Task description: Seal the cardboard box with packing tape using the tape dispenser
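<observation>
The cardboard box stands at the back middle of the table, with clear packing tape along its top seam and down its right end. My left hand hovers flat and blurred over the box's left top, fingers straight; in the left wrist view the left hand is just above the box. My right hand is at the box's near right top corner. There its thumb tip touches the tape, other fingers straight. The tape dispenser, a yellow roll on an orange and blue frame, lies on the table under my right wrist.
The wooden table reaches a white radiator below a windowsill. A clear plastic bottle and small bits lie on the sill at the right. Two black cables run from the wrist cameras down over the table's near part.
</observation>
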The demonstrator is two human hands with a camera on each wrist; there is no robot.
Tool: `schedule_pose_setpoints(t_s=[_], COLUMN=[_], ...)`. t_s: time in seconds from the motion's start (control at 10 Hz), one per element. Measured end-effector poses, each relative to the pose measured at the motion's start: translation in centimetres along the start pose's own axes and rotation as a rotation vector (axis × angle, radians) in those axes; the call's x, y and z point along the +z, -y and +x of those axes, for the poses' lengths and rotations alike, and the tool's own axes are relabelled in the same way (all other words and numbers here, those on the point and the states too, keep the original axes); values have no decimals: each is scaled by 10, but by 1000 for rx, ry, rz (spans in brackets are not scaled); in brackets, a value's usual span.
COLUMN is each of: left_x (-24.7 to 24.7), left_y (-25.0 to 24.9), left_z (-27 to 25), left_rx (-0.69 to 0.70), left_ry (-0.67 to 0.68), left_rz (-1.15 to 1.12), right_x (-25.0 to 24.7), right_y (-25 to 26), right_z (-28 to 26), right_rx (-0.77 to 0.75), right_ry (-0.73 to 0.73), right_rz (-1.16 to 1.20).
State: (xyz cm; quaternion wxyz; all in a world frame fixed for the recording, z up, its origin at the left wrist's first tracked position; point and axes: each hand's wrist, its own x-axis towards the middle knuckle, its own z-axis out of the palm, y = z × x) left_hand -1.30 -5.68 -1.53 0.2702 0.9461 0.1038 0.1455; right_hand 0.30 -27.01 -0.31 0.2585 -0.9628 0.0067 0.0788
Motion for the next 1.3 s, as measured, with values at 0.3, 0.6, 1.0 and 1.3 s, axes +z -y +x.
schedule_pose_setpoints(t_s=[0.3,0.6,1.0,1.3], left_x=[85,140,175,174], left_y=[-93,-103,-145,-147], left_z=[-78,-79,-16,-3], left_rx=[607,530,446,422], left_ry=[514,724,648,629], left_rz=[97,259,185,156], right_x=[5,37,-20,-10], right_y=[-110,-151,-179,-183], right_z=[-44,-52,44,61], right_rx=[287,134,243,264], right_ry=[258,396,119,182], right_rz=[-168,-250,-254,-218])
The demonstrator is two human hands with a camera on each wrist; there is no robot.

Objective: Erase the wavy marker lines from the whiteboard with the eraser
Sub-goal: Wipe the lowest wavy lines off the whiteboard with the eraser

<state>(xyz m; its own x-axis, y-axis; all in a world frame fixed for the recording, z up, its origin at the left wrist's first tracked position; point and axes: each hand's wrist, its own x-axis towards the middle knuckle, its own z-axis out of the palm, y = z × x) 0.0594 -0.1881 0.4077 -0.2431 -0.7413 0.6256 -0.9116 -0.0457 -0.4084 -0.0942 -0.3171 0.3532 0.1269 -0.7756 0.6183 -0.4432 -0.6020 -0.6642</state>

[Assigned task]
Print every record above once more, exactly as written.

[Worked solution]
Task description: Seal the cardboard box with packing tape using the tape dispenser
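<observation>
The cardboard box stands at the back middle of the table, with clear packing tape along its top seam and down its right end. My left hand hovers flat and blurred over the box's left top, fingers straight; in the left wrist view the left hand is just above the box. My right hand is at the box's near right top corner. There its thumb tip touches the tape, other fingers straight. The tape dispenser, a yellow roll on an orange and blue frame, lies on the table under my right wrist.
The wooden table reaches a white radiator below a windowsill. A clear plastic bottle and small bits lie on the sill at the right. Two black cables run from the wrist cameras down over the table's near part.
</observation>
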The demonstrator is two human hands with a camera on each wrist; there is no robot.
Tool: `schedule_pose_setpoints(t_s=[_], COLUMN=[_], ...)`. t_s: time in seconds from the motion's start (control at 10 Hz), one per element. Measured end-effector poses, each relative to the pose measured at the motion's start: translation in centimetres along the start pose's own axes and rotation as a rotation vector (axis × angle, radians) in those axes; the call's x, y and z point along the +z, -y and +x of those axes, for the poses' lengths and rotations alike, and the tool's own axes are relabelled in the same way (all other words and numbers here, those on the point and the states too, keep the original axes); values have no decimals: each is scaled by 10, but by 1000 for rx, ry, rz (spans in brackets are not scaled); in brackets, a value's usual span.
COLUMN is each of: left_x (-24.7 to 24.7), left_y (-25.0 to 24.9), left_z (-27 to 25), left_rx (-0.69 to 0.70), left_ry (-0.67 to 0.68), left_rz (-1.15 to 1.12), right_x (-25.0 to 24.7), right_y (-25 to 26), right_z (-28 to 26), right_rx (-0.77 to 0.75), right_ry (-0.73 to 0.73), right_rz (-1.16 to 1.20).
State: (xyz cm; quaternion wxyz; all in a world frame fixed for the recording, z up, its origin at the left wrist's first tracked position; point and axes: each hand's wrist, its own x-axis towards the middle knuckle, its own z-axis out of the palm, y = z × x) left_hand -1.30 -5.68 -1.53 0.2702 0.9461 0.1038 0.1455; right_hand 0.30 -27.01 -0.31 0.2585 -0.9628 0.0067 0.0788
Motion for the next 1.3 s, as measured, with values at 0.3, 0.6, 1.0 and 1.3 s, axes +z -y +x.
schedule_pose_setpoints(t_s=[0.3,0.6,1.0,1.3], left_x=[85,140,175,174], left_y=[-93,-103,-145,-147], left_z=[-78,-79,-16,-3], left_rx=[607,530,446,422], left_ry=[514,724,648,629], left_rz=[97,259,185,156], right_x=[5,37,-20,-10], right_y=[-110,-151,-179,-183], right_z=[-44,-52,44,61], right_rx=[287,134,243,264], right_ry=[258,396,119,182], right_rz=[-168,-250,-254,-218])
The demonstrator is two human hands with a camera on each wrist; there is no robot.

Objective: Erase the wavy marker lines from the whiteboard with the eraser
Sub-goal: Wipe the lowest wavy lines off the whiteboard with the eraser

<state>(xyz m; its own x-axis, y-axis; all in a world frame fixed for the recording, z up, its origin at the left wrist's first tracked position; point and axes: each hand's wrist, its own x-axis towards the middle knuckle, its own z-axis out of the palm, y = z × x) 0.0594 -0.1881 0.4077 -0.2431 -0.7413 0.6256 -0.9116 -0.0457 -0.4084 -0.0942 -0.3171 0.3532 0.1269 -0.7756 0.6183 -0.4432 -0.6020 -0.6642</state>

Nothing further is required of this output.